*Exercise*.
Return only the lines starting at the line that contains "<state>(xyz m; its" and ending with the final line of the listing; include both endpoints.

* * *

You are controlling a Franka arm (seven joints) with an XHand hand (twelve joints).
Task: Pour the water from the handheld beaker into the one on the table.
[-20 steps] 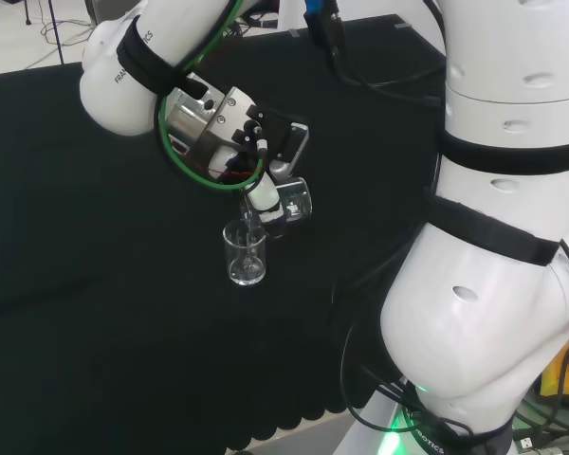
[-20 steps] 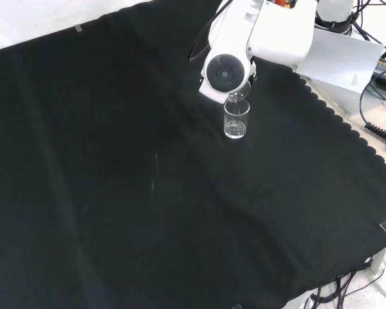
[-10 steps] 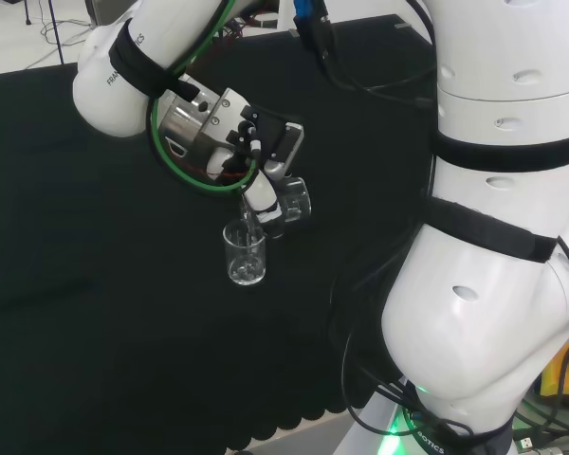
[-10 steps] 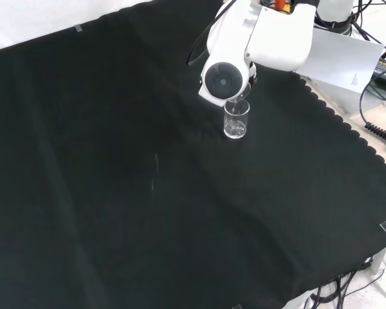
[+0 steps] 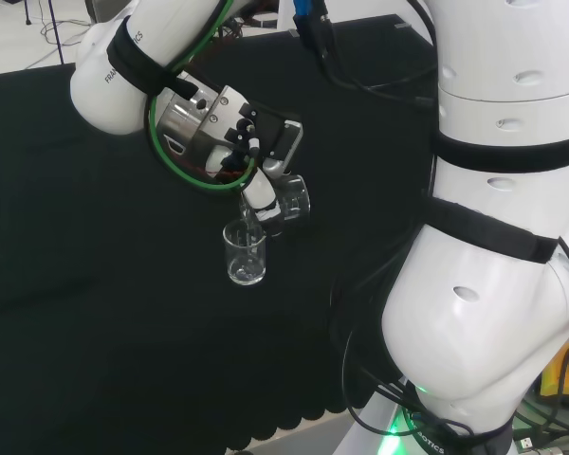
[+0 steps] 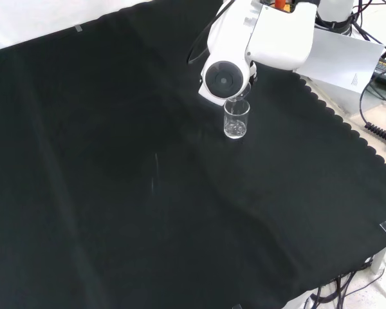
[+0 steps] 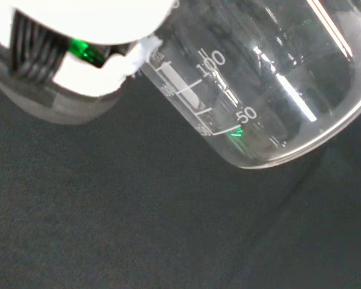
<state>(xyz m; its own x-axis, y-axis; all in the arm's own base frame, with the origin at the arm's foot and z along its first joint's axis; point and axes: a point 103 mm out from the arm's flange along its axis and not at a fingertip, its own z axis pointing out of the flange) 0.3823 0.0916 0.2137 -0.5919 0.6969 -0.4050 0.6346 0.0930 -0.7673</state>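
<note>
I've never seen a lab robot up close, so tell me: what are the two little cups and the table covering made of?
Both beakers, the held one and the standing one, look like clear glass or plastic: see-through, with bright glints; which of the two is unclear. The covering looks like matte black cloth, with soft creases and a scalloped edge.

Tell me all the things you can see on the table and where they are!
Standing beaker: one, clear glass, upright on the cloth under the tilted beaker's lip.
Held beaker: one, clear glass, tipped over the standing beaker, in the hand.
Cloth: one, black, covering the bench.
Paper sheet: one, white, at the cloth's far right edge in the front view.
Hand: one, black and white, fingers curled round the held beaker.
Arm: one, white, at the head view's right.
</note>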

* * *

*Answer below*.
<state>(xyz m; its own x-axis, y-axis; all in the arm's own base frame, with the origin at the arm's foot and z along its first joint's axis; point and axes: a point 103 mm out from the arm's flange along its axis and not at a fingertip, its own z axis pointing out of the flange) 0.3823 0.0916 0.2137 -0.5919 0.6969 -0.4050 0.6346 0.0930 -0.7673</state>
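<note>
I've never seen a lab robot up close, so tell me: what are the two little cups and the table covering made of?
Both beakers, the held one and the standing one, look like clear glass or plastic: see-through, with bright glints; which of the two is unclear. The covering looks like matte black cloth, with soft creases and a scalloped edge.

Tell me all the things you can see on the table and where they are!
Standing beaker: one, clear glass, upright on the cloth under the tilted beaker's lip.
Held beaker: one, clear glass, tipped over the standing beaker, in the hand.
Cloth: one, black, covering the bench.
Paper sheet: one, white, at the cloth's far right edge in the front view.
Hand: one, black and white, fingers curled round the held beaker.
Arm: one, white, at the head view's right.
</note>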

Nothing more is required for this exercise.